Exercise goal:
Return all of the data exactly, omitting any images.

*** Opening Input data ***

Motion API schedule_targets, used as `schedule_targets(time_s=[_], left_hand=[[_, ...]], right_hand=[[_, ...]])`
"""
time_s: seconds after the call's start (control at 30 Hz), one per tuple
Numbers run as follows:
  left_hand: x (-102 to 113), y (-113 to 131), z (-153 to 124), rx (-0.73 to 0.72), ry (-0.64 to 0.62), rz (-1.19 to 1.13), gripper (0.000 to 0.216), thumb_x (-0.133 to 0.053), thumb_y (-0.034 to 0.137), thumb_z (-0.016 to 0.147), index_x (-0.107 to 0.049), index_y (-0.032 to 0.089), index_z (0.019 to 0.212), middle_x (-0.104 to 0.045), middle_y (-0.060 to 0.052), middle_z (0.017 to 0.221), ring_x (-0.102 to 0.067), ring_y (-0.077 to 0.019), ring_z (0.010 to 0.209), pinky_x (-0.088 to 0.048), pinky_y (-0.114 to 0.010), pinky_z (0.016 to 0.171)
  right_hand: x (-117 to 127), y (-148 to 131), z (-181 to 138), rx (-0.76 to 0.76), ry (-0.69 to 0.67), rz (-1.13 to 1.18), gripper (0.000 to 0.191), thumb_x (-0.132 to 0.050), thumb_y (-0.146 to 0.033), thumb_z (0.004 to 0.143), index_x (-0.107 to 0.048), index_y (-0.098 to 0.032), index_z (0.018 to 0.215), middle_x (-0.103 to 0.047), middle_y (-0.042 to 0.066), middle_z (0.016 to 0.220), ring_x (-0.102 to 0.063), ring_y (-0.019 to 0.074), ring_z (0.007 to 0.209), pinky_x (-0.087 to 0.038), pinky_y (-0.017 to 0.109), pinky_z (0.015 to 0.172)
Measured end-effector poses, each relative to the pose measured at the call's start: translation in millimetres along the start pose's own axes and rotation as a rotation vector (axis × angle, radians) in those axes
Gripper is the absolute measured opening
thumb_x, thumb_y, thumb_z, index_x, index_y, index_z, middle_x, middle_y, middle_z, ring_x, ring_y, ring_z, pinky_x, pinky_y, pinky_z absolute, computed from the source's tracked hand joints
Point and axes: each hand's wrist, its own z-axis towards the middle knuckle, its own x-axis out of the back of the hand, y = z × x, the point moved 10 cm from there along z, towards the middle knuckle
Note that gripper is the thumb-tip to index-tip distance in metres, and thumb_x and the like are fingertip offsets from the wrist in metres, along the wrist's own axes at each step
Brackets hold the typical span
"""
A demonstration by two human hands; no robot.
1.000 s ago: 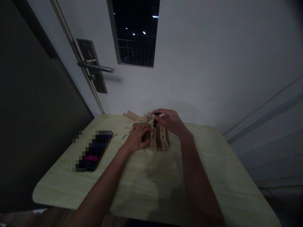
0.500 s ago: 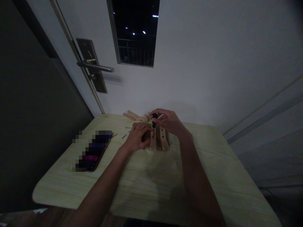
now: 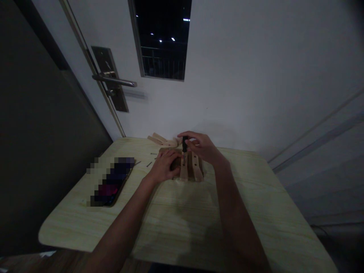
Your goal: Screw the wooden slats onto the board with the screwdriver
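Note:
A black-handled screwdriver (image 3: 185, 145) stands nearly upright in my right hand (image 3: 202, 147), whose thumb and fingers are closed around the handle. Its tip meets a pale wooden strip (image 3: 184, 174) near a dark hole. That strip lies on a brown wooden board (image 3: 190, 175), beside a second pale, bent strip (image 3: 196, 170) with dark holes. My left hand (image 3: 165, 166) bears down on the board's left side, thumb and index fingertips against the first strip, and hides much of the board.
Loose screws (image 3: 149, 164) lie left of the board. More pale wooden pieces (image 3: 162, 141) are behind it, against the white door (image 3: 241, 94). A phone (image 3: 121, 182), partly pixelated, rests at the left of the wooden table (image 3: 176, 220). A metal door handle (image 3: 119, 81) juts out above.
My right hand's fingers have shifted slightly on the screwdriver handle, which has turned a little more upright. My left hand, the board and the strips stay put.

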Motion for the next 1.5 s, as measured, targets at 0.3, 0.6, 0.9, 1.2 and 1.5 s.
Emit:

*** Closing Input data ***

Finished task:
Motion API schedule_targets, used as `schedule_targets(time_s=[_], left_hand=[[_, ...]], right_hand=[[_, ...]])`
"""
time_s: seconds after the call's start (control at 30 Hz), one per tuple
Numbers run as follows:
  left_hand: x (-102 to 113), y (-113 to 131), z (-153 to 124), rx (-0.73 to 0.72), ry (-0.64 to 0.62), rz (-1.19 to 1.13), gripper (0.000 to 0.216), thumb_x (-0.133 to 0.053), thumb_y (-0.034 to 0.137), thumb_z (-0.016 to 0.147), index_x (-0.107 to 0.049), index_y (-0.032 to 0.089), index_z (0.019 to 0.212), middle_x (-0.104 to 0.045), middle_y (-0.060 to 0.052), middle_z (0.017 to 0.221), ring_x (-0.102 to 0.067), ring_y (-0.077 to 0.019), ring_z (0.010 to 0.209), pinky_x (-0.088 to 0.048), pinky_y (-0.114 to 0.010), pinky_z (0.016 to 0.171)
  right_hand: x (-117 to 127), y (-148 to 131), z (-181 to 138), rx (-0.76 to 0.76), ry (-0.69 to 0.67), rz (-1.13 to 1.18), gripper (0.000 to 0.191), thumb_x (-0.132 to 0.050), thumb_y (-0.146 to 0.033), thumb_z (0.004 to 0.143), index_x (-0.107 to 0.048), index_y (-0.098 to 0.032), index_z (0.018 to 0.215), middle_x (-0.103 to 0.047), middle_y (-0.042 to 0.066), middle_z (0.016 to 0.220), ring_x (-0.102 to 0.063), ring_y (-0.019 to 0.074), ring_z (0.007 to 0.209), pinky_x (-0.087 to 0.038), pinky_y (-0.017 to 0.109), pinky_z (0.015 to 0.172)
Measured end-effector poses, each relative to the pose measured at the call's start: translation in millimetres along the start pose's own axes and rotation as a rotation vector (axis × angle, radians) in those axes
Gripper is the absolute measured opening
thumb_x, thumb_y, thumb_z, index_x, index_y, index_z, middle_x, middle_y, middle_z, ring_x, ring_y, ring_z, pinky_x, pinky_y, pinky_z absolute, computed from the source's tracked hand joints
Point and axes: each hand's wrist, its own z-axis towards the middle knuckle, its own x-axis out of the back of the hand, y = z × x, the point moved 10 cm from there along z, towards the middle knuckle
Note that gripper is the thumb-tip to index-tip distance in metres, and thumb_x and the like are fingertip offsets from the wrist in metres, along the wrist's own axes at each step
Brackets hold the typical span
"""
A demonstration by two human hands; no robot.
1.000 s ago: 
0.500 s ago: 
now: 
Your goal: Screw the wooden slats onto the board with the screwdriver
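Note:
A black-handled screwdriver (image 3: 185, 145) stands nearly upright in my right hand (image 3: 202, 147), whose thumb and fingers are closed around the handle. Its tip meets a pale wooden strip (image 3: 184, 174) near a dark hole. That strip lies on a brown wooden board (image 3: 190, 175), beside a second pale, bent strip (image 3: 196, 170) with dark holes. My left hand (image 3: 165, 166) bears down on the board's left side, thumb and index fingertips against the first strip, and hides much of the board.
Loose screws (image 3: 149, 164) lie left of the board. More pale wooden pieces (image 3: 162, 141) are behind it, against the white door (image 3: 241, 94). A phone (image 3: 121, 182), partly pixelated, rests at the left of the wooden table (image 3: 176, 220). A metal door handle (image 3: 119, 81) juts out above.
My right hand's fingers have shifted slightly on the screwdriver handle, which has turned a little more upright. My left hand, the board and the strips stay put.
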
Motion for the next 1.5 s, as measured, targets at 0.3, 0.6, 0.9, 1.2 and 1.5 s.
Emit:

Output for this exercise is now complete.